Take Uber, for example. In cities around world, this company has found a way to successfully challenge the entrenched interests of local politicians and the taxi industry. In New York City, for example, in order legally to run a business picking up passengers on any curb, you must own a taxi medallion. But the government hasn’t significantly increased the number of yellow-cab medallions since the 1930s, even though rising incomes have steadily increased the demand for taxis. As a result, the market price of a medallion now runs in the hundreds of thousands of dollars, which is good for those who own them. (Partly because of Uber, however, the price has been falling from a peak of over $1 million per medallion.)

Uber got around this legal barrier by cleverly positioning itself not as a provider of transport services, but as an intermediary that connects drivers of private cars to customers with a special app on their smartphones. Combined with a pricing system where riders pay less during slack times and more during peak times, and background checks on the drivers, Uber and similar businesses (such as Lyft) offer a service that’s typically cleaner and more comfortable than a government-regulated taxi. A driver/passenger rating system keeps things remarkably safe and friendly. I use Uber myself. It isn’t perfect, but it’s found a way to become a multibillion-dollar company by satisfying unmet demands in the regulatory-gap economy. The company even recently won a significant victory over political interests in New York City, but it remains vulnerable to political cronyism down the road and in other cities.

You could tell a similar story, and relate similar struggles, about other interstitial products and services.

Like Uber, Airbnb uses Internet technology to enable regular homeowners (as well as commercially minded providers) to rent their apartments for short periods without the costs and regulations of a conventional hotel. Entrenched hotel interests have been using their political clout to regulate this service into submission.
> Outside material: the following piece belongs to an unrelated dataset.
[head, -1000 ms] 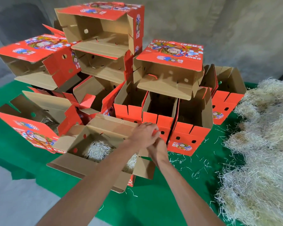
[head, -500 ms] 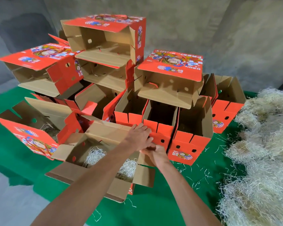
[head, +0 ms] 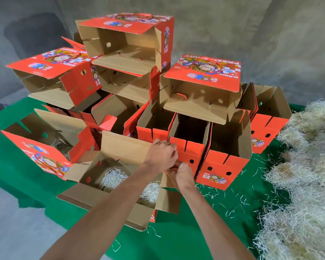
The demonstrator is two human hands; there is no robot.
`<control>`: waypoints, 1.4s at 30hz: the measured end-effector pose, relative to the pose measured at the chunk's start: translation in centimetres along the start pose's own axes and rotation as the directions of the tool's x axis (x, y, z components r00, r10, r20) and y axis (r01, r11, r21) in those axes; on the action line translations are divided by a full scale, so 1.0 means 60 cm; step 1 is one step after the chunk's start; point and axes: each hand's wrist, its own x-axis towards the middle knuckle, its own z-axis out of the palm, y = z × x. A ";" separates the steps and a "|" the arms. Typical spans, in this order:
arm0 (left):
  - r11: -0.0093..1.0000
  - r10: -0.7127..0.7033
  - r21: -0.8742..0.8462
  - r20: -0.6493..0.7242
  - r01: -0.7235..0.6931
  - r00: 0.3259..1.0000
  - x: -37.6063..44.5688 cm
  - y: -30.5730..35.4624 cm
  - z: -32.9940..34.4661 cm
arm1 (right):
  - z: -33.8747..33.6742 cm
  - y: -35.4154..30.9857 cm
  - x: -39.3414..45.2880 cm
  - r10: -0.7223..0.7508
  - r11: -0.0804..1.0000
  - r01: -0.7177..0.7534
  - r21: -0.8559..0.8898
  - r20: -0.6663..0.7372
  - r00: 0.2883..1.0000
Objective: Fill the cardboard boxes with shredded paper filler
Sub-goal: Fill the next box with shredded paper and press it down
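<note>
Nearest the table's front edge, an open cardboard box (head: 120, 186) holds two clumps of shredded paper filler (head: 113, 178), its flaps spread wide. Over its far right corner the left hand (head: 161, 156) and right hand (head: 181, 175) curl around a red flap, though the pinch itself is hidden. On the green tablecloth (head: 176, 241) to the right lies the loose filler heap (head: 304, 184), cut off by the frame.

Both bare forearms are stretched forward and brought together at the hands. The left hand (head: 162, 156) is held palm down, knuckles raised and fingers curled, just above and touching the right hand (head: 180, 175). The right hand is turned back-up, its fingers bent forward under the left; what they grip cannot be made out.
</note>
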 end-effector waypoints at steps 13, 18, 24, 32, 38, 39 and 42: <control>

Smokeless, so-called e-cigarettes deliver nicotine-infused water vapor to the user without the harm of secondary smoke that regular cigarettes are said to produce. Nevertheless, in New York City, e-cigarettes are banned wherever “smoking” is prohibited.

And the popular crowdfunding organization, Kickstarter, has found a way to raise money for “creative projects” (rather than purely commercial ventures) that avoids the hassles of highly regulated financial markets. While operating in the gap economy may not be its main motivation, the government seems to be eyeing the way Kickstarter gets around the taxes and financial regulations that hamstring traditional ways of lending.

(Incidentally, some like to argue that the Internet itself would not exist without the US Department of Defense’s ARPANET, developed back in the 1960s. Even if they’re right, no one can reasonably claim that the extent, complexity, and utility of what evolved and differentiated into today’s Internet could have been the result of anyone’s overall design.)

The government intervenes, but it unintentionally leaves spaces for smart entrepreneurs to differentiate their innovations from businesses that have adapted themselves to the mixed economy. While the growth of government around the world is discouraging, and the struggle to break free goes on, the inventiveness of clever, creative people who "find a way" is a source of hope.